* PROBLEM DETAILS *
Below are records with pictures; copy word for word only the lines between the line with "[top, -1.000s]" and the line with "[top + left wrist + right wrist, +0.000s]", inclusive, and drop the pictures.

* EXERCISE INPUT *
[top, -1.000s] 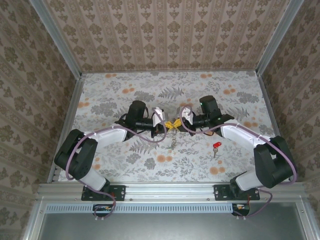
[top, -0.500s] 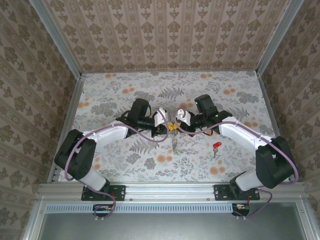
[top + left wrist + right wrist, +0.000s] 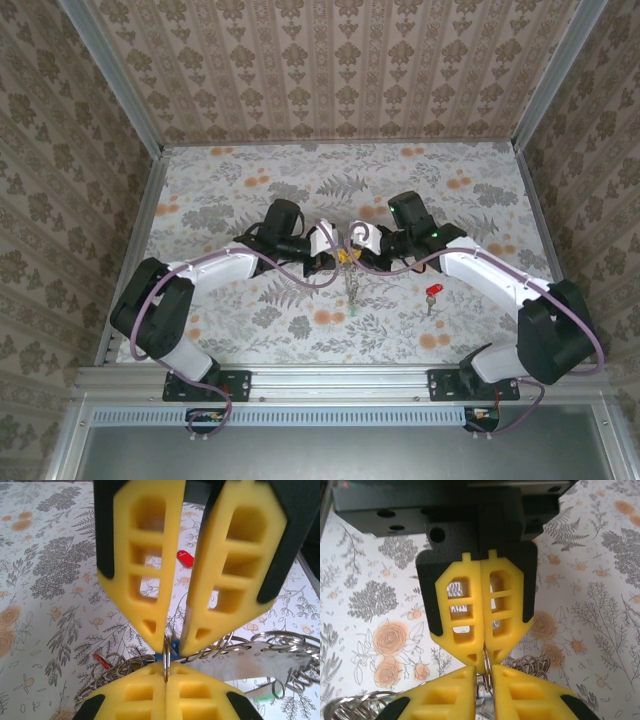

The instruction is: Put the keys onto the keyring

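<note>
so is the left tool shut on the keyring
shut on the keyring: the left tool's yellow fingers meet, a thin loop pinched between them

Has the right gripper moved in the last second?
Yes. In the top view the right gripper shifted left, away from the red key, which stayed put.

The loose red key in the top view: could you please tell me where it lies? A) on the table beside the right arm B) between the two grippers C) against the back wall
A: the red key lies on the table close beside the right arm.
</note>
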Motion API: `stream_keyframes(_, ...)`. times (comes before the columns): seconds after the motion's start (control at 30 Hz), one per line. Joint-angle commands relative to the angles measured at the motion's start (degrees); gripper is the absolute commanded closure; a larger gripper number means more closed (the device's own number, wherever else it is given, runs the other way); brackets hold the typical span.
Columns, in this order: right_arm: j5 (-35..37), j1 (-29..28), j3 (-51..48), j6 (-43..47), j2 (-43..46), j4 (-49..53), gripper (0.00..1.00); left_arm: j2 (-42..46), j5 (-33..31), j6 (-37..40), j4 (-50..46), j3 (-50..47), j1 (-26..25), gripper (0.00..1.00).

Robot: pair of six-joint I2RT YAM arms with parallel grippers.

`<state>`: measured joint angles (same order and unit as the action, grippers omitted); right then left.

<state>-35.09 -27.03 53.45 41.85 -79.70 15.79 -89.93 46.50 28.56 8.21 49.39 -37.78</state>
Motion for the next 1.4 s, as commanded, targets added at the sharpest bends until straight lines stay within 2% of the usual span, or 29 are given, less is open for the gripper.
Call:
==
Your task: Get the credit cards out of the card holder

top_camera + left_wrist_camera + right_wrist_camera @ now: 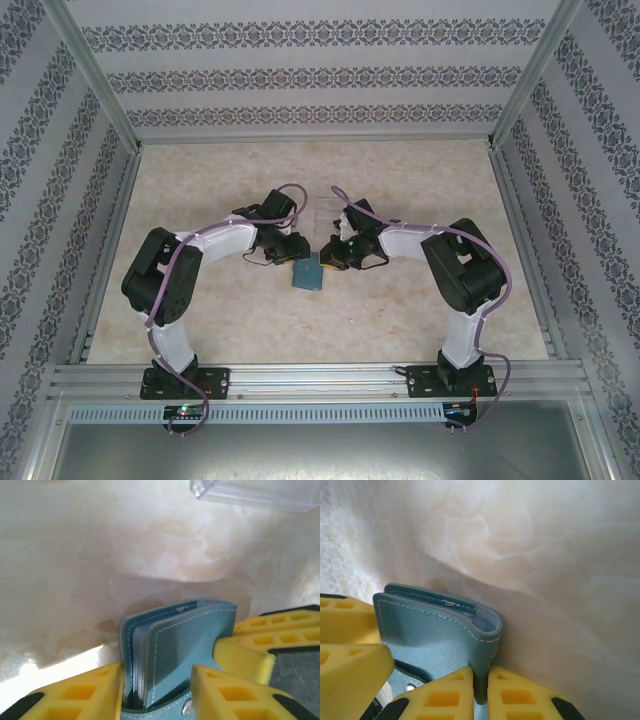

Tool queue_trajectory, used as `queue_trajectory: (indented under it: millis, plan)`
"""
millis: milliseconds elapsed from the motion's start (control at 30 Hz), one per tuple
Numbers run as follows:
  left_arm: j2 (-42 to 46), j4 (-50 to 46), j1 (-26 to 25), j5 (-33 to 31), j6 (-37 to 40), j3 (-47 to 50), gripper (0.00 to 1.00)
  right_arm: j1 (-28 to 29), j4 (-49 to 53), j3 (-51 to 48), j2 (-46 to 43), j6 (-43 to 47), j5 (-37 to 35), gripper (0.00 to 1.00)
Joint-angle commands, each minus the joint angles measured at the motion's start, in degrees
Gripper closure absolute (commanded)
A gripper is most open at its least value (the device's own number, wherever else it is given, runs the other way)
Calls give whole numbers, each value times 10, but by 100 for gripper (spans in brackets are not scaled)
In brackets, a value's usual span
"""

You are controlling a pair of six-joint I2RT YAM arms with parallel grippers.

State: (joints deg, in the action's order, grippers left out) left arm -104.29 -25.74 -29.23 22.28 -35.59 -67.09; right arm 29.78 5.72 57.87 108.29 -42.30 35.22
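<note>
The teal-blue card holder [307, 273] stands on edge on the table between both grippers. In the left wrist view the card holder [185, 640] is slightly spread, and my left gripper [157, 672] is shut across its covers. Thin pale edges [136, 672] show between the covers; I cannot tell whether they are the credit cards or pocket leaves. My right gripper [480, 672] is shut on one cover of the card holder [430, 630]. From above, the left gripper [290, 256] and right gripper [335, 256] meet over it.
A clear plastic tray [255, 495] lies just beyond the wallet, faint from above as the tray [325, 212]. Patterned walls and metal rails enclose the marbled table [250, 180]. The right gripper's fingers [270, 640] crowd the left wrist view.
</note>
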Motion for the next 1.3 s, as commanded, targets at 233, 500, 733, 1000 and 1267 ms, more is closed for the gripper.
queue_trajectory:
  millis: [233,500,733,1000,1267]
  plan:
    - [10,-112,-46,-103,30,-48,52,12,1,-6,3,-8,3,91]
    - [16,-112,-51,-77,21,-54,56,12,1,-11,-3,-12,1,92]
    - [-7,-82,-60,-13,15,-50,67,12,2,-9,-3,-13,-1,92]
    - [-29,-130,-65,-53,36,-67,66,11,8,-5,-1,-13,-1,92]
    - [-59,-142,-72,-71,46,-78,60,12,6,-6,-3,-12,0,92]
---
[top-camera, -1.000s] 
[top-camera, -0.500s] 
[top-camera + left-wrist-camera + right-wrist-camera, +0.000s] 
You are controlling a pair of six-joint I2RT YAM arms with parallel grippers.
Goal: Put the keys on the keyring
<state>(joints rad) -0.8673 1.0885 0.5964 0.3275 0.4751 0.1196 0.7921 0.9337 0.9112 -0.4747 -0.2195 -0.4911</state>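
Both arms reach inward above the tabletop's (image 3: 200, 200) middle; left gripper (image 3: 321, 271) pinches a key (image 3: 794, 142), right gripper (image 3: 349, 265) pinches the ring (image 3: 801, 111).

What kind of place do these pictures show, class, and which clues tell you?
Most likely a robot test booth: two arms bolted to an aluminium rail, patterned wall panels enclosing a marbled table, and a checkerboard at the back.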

* TASK RESPONSE *
[top, -1.000s] 
[top, -0.500s] 
[top + left wrist + right wrist, +0.000s] 

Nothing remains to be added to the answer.